§ **Task description**
Lines below containing the word "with" should be copied out.

(Dataset records)
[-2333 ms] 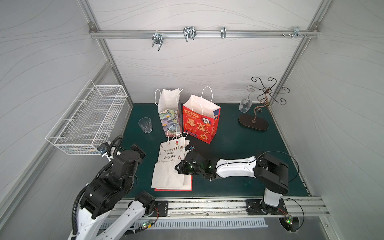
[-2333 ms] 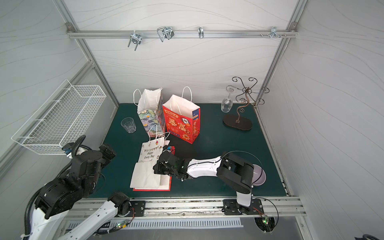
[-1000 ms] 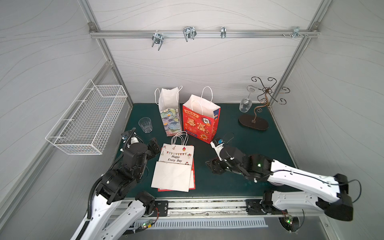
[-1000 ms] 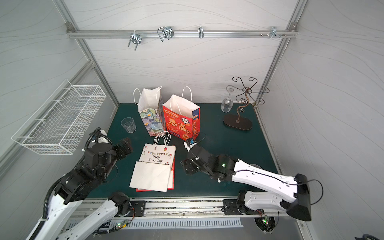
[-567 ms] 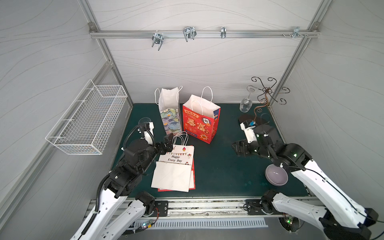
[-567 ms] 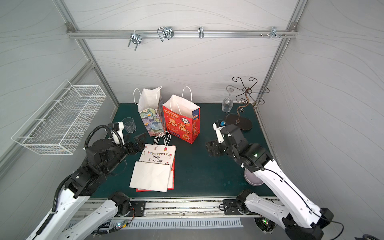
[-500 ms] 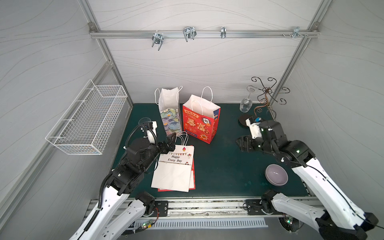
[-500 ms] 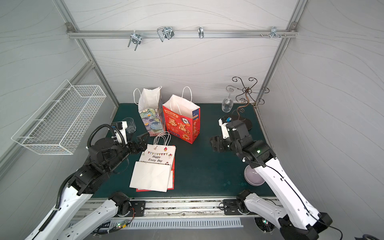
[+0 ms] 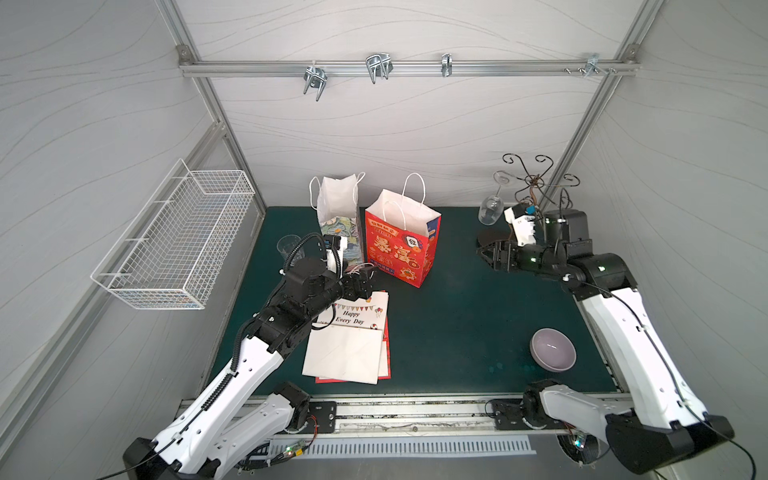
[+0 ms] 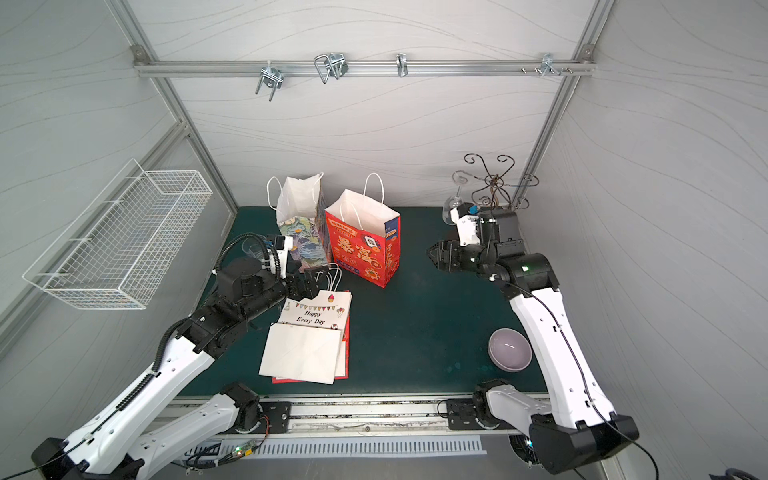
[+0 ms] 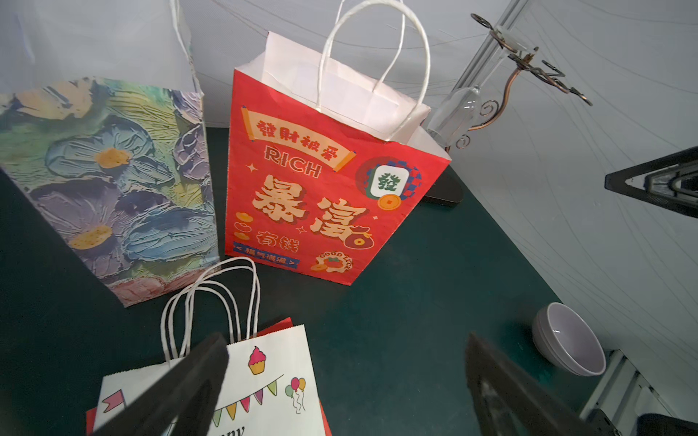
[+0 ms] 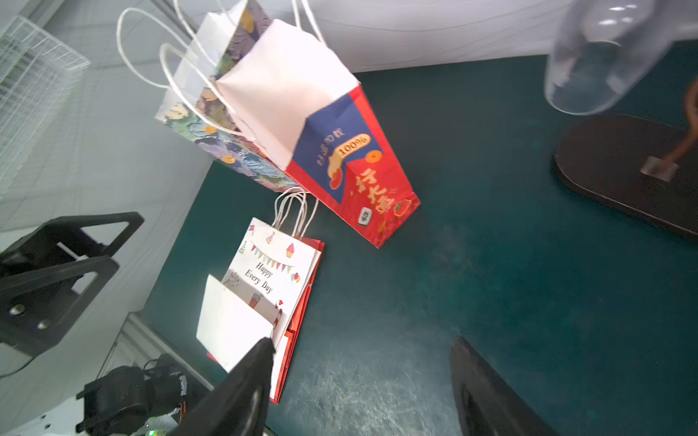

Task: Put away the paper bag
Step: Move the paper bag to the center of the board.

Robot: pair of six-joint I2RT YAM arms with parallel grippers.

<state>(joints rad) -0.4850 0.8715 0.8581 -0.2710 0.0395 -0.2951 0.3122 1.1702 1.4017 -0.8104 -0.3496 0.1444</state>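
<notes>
Paper bag: "Happy Every Day" print, lying flat, 8 o'clock on mat. Expect light, floppy, easily creased; flat face offers you no purchase. Take twine handles at its 12 o'clock end. Left gripper wide, empty, just by them. Right gripper parted, empty, 2 o'clock.

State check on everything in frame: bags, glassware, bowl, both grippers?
red bag: upright, mouth open
floral bag: upright, mouth open
Happy Every Day bag: lying flat, folded
wine glass: hanging upside down on rack
tumbler: upright
bowl: upright, empty
left gripper: open, holding nothing
right gripper: open, holding nothing
</notes>
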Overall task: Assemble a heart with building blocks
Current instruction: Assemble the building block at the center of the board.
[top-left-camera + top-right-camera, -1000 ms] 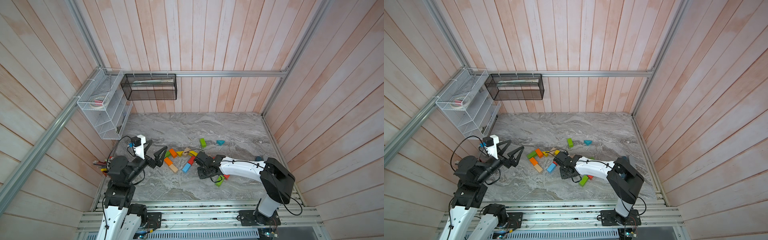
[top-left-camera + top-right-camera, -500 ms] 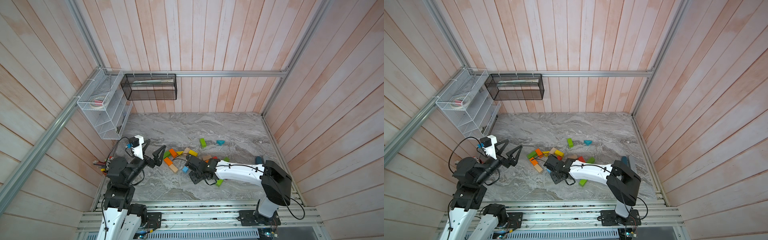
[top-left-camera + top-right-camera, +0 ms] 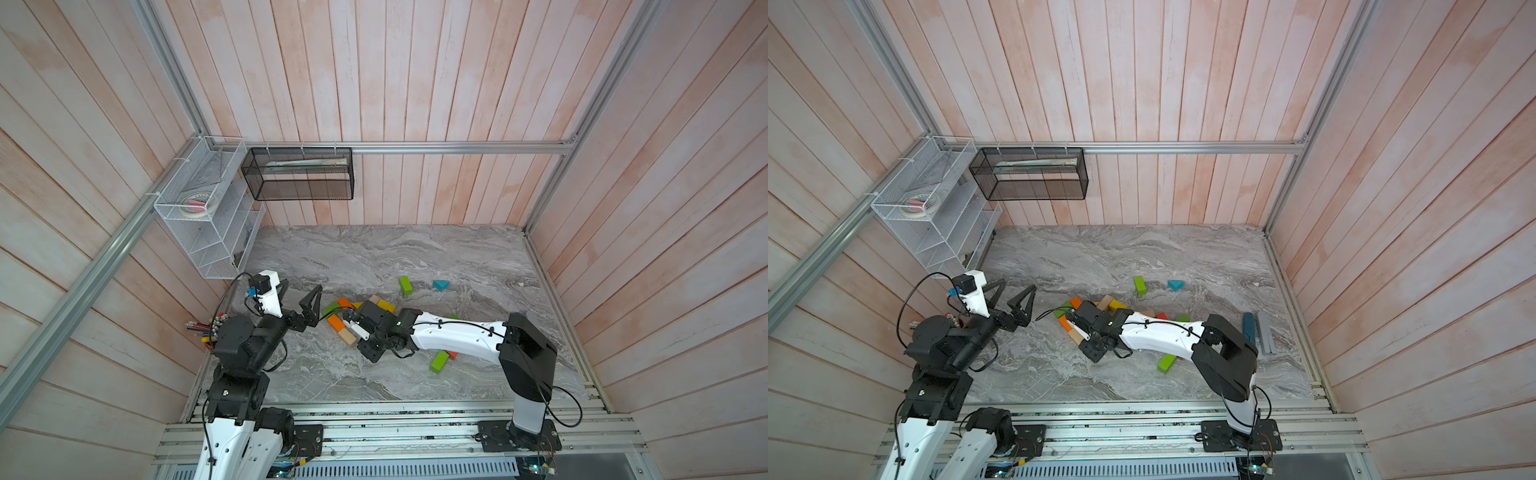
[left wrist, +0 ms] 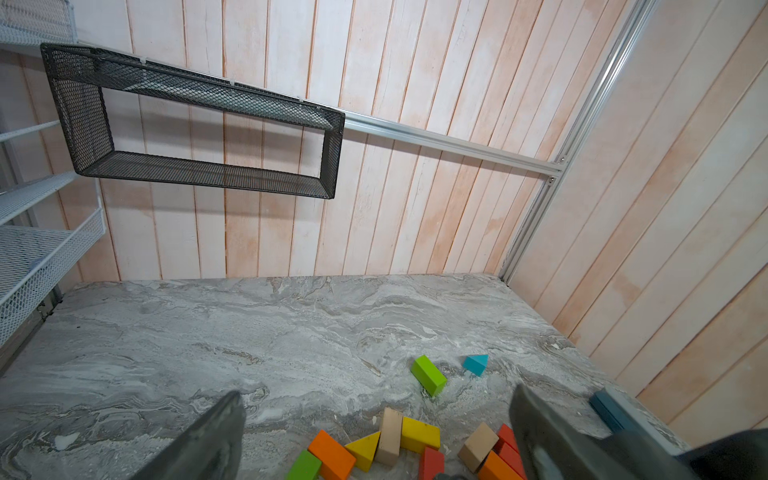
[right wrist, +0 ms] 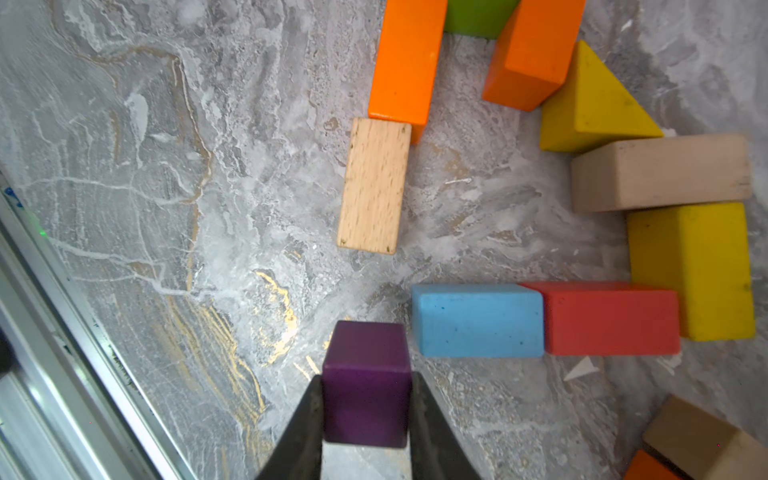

§ **Reply to the task**
Robot: pair of six-joint I2RT YAM arms with parallel grippers.
Overall task: Assemble a heart with building blocks

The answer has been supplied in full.